• **Task to complete**
Include only the line with "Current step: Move" and the lines after it, each reproduced exactly as it stands in the entries below.

-------------------------

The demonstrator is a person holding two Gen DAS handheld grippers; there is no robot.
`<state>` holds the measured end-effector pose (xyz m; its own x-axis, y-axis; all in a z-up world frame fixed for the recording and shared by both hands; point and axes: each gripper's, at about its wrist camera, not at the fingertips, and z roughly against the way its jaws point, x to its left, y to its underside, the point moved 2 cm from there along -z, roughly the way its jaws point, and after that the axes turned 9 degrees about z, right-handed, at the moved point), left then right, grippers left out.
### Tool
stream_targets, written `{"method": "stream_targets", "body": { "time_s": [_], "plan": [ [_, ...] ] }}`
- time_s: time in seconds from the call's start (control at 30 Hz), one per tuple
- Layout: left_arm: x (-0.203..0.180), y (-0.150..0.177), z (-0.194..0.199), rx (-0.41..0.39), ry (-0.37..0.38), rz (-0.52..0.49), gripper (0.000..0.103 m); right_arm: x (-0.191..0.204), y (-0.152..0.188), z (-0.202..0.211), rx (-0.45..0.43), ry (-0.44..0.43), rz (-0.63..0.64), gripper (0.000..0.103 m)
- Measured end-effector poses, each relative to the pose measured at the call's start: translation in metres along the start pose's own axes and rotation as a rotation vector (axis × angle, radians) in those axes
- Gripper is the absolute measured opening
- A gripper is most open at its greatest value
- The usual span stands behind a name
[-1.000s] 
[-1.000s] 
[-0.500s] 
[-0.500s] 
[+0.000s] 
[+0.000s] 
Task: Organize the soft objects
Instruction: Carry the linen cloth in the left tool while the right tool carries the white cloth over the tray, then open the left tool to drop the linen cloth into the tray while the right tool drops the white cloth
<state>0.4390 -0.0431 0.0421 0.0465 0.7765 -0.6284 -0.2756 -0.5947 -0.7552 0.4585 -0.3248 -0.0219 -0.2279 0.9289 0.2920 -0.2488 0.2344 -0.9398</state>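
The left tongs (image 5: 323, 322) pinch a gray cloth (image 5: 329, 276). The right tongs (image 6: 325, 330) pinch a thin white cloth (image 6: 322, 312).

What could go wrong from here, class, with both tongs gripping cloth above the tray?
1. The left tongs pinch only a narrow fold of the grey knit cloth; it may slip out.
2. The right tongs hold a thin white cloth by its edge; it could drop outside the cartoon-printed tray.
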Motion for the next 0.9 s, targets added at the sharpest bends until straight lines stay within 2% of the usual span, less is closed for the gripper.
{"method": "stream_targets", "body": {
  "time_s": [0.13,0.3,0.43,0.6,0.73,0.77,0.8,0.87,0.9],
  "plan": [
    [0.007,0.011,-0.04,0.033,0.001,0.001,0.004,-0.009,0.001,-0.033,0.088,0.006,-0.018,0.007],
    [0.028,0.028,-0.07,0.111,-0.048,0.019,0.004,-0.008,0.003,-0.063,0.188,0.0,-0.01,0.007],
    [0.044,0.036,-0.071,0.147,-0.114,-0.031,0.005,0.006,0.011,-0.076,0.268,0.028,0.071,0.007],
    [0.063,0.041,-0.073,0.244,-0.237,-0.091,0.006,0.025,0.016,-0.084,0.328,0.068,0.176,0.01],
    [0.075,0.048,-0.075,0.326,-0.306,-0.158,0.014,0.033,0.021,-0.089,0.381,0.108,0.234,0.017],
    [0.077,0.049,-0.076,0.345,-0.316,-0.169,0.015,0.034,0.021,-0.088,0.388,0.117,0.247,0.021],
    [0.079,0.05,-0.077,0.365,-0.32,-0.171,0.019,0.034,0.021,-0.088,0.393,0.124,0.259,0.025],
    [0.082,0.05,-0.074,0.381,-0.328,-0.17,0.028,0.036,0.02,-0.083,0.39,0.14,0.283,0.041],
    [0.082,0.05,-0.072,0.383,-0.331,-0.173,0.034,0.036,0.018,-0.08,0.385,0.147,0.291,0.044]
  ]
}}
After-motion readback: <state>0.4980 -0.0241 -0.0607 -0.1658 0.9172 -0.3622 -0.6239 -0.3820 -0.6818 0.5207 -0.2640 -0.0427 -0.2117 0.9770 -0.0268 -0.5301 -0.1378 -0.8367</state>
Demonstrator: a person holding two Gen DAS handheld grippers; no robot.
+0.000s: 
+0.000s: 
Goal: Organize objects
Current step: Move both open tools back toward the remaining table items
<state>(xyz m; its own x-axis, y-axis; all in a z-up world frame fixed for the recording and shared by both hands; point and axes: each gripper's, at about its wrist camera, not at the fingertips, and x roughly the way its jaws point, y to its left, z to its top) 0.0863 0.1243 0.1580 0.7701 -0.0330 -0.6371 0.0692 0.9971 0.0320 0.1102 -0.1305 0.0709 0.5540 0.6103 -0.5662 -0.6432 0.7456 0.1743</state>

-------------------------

• **Written response**
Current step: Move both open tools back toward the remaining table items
<state>(xyz m; its own x-axis, y-axis; all in a z-up world frame fixed for the recording and shared by both hands; point and axes: each gripper's, at about its wrist camera, not at the fingertips, and x roughly the way its jaws point, y to its left, z to its top) 0.0863 0.1243 0.1580 0.7701 -0.0330 -0.6371 0.0692 0.9971 0.0320 0.1102 -0.1305 0.0709 0.5540 0.6103 -0.5662 -0.6432 0.7456 0.1743</state>

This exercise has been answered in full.